Your output should be the complete listing, repeated exactly.
● ● ●
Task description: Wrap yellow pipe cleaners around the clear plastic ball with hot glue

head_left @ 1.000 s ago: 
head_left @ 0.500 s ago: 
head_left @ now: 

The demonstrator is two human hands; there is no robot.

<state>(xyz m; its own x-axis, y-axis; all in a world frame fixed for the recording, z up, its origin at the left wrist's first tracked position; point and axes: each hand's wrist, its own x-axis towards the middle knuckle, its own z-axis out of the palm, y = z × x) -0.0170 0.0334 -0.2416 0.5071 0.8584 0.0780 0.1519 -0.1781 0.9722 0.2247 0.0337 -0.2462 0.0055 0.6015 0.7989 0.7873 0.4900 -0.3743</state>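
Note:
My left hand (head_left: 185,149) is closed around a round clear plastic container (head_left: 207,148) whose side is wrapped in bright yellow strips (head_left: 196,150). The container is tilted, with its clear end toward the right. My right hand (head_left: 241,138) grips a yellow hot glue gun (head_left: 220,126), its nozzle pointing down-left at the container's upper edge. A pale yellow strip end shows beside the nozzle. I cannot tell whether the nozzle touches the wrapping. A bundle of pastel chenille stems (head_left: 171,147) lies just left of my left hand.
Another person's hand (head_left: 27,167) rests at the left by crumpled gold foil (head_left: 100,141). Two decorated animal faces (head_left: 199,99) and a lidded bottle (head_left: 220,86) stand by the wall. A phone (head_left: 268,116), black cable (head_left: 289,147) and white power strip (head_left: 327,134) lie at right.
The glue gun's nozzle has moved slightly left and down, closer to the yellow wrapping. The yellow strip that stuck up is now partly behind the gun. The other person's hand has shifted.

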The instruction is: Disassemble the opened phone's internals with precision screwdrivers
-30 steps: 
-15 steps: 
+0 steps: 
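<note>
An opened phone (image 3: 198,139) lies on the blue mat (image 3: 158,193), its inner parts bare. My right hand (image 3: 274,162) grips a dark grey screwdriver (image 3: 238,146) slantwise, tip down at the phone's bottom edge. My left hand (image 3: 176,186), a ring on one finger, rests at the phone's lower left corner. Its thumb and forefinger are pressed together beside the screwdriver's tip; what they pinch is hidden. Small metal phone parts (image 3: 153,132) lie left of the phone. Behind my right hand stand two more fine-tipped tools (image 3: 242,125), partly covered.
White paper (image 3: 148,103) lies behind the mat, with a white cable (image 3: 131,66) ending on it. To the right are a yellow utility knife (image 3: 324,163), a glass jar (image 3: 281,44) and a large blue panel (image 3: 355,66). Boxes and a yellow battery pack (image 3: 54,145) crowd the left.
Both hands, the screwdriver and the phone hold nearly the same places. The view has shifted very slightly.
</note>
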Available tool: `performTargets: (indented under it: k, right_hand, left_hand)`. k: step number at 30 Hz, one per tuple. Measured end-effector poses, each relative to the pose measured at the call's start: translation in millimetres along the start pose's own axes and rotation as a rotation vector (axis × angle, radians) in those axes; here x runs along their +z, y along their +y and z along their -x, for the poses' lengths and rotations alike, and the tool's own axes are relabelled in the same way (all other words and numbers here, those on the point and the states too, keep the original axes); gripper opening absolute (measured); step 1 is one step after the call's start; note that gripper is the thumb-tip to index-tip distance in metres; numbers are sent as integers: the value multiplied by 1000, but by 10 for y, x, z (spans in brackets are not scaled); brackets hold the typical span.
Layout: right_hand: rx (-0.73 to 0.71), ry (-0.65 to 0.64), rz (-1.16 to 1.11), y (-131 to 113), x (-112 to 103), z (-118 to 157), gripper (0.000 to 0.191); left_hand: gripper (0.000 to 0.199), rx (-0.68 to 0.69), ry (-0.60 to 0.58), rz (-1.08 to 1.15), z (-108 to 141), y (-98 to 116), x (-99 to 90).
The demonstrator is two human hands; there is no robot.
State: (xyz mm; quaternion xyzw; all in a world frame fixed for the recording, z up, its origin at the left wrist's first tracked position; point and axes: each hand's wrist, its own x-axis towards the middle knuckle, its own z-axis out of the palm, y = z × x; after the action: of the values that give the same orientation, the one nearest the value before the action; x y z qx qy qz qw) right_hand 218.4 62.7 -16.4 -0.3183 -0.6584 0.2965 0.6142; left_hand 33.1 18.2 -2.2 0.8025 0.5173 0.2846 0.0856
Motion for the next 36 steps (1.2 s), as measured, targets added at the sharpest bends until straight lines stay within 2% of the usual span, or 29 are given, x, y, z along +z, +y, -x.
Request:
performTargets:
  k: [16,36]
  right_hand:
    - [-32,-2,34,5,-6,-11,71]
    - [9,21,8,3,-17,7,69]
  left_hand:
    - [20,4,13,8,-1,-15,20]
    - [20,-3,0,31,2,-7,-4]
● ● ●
• [Exercise response]
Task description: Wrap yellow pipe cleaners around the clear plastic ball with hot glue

head_left @ 1.000 s ago: 
head_left @ 0.500 s ago: 
head_left @ now: 

The demonstrator is two human hands; there is no robot.

<state>(xyz m; its own x-axis, y-axis; all in a world frame fixed for the recording, z up, its origin at the left wrist's first tracked position; point and axes: each hand's wrist, its own x-axis towards the middle knuckle, its own z-axis out of the palm, y = z × x) -0.0170 0.0334 -0.2416 0.5071 0.8584 0.0780 0.1519 -0.1781 0.9722 0.2247 0.0337 -0.2462 0.0055 0.6015 0.7989 0.7873 0.4900 -0.3743</state>
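Note:
My left hand (head_left: 185,149) is closed around a round clear plastic container (head_left: 207,148) whose side is wrapped in bright yellow strips (head_left: 196,150). The container is tilted, with its clear end toward the right. My right hand (head_left: 241,138) grips a yellow hot glue gun (head_left: 220,126), its nozzle pointing down-left at the container's upper edge. A pale yellow strip end shows beside the nozzle. I cannot tell whether the nozzle touches the wrapping. A bundle of pastel chenille stems (head_left: 171,147) lies just left of my left hand.
Another person's hand (head_left: 27,167) rests at the left by crumpled gold foil (head_left: 100,141). Two decorated animal faces (head_left: 199,99) and a lidded bottle (head_left: 220,86) stand by the wall. A phone (head_left: 268,116), black cable (head_left: 289,147) and white power strip (head_left: 327,134) lie at right.
The glue gun's nozzle has moved slightly left and down, closer to the yellow wrapping. The yellow strip that stuck up is now partly behind the gun. The other person's hand has shifted.
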
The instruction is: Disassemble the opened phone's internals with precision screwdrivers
-30 steps: 
-15 steps: 
+0 steps: 
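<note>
An opened phone (image 3: 198,139) lies on the blue mat (image 3: 158,193), its inner parts bare. My right hand (image 3: 274,162) grips a dark grey screwdriver (image 3: 238,146) slantwise, tip down at the phone's bottom edge. My left hand (image 3: 176,186), a ring on one finger, rests at the phone's lower left corner. Its thumb and forefinger are pressed together beside the screwdriver's tip; what they pinch is hidden. Small metal phone parts (image 3: 153,132) lie left of the phone. Behind my right hand stand two more fine-tipped tools (image 3: 242,125), partly covered.
White paper (image 3: 148,103) lies behind the mat, with a white cable (image 3: 131,66) ending on it. To the right are a yellow utility knife (image 3: 324,163), a glass jar (image 3: 281,44) and a large blue panel (image 3: 355,66). Boxes and a yellow battery pack (image 3: 54,145) crowd the left.
Both hands, the screwdriver and the phone hold nearly the same places. The view has shifted very slightly.
</note>
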Available tool: `performTargets: (indented under it: k, right_hand, left_hand)`. k: step number at 30 Hz, one per tuple. Measured end-effector poses, each relative to the pose measured at the call's start: translation in millimetres along the start pose's own axes and rotation as a rotation vector (axis × angle, radians) in those axes; here x runs along their +z, y along their +y and z along their -x, for the poses' lengths and rotations alike, and the tool's own axes are relabelled in the same way (all other words and numbers here, those on the point and the states too, keep the original axes); gripper opening absolute (measured); step 1 is one step after the call's start; note that gripper is the thumb-tip to index-tip distance in metres; numbers are sent as integers: the value multiplied by 1000, but by 10 for y, x, z (spans in brackets are not scaled); brackets hold the typical span.
Layout: right_hand: rx (-0.73 to 0.71), ry (-0.65 to 0.64), rz (-1.16 to 1.11), y (-131 to 113), x (-112 to 103), z (-118 to 157), gripper (0.000 to 0.191); left_hand: gripper (0.000 to 0.199), rx (-0.68 to 0.69), ry (-0.60 to 0.58), rz (-1.08 to 1.15), z (-108 to 141), y (-98 to 116), x (-99 to 90).
The demonstrator is two human hands; there is no robot.
State: (xyz mm; quaternion xyzw; all in a world frame fixed for the recording, z up, its origin at the left wrist's first tracked position; point and axes: each hand's wrist, its own x-axis towards the middle knuckle, its own z-axis out of the palm, y = z × x; after the action: of the values that give the same orientation, the one nearest the value before the action; x y z qx qy qz qw) right_hand 218.4 62.7 -16.4 -0.3183 -0.6584 0.2965 0.6142; left_hand 33.1 18.2 -2.2 0.8025 0.5173 0.2846 0.0856
Motion for the next 36 steps (1.2 s), as measured, targets added at the sharpest bends until straight lines stay within 2% of the usual span, or 29 are given, x, y, z along +z, +y, -x.
Request:
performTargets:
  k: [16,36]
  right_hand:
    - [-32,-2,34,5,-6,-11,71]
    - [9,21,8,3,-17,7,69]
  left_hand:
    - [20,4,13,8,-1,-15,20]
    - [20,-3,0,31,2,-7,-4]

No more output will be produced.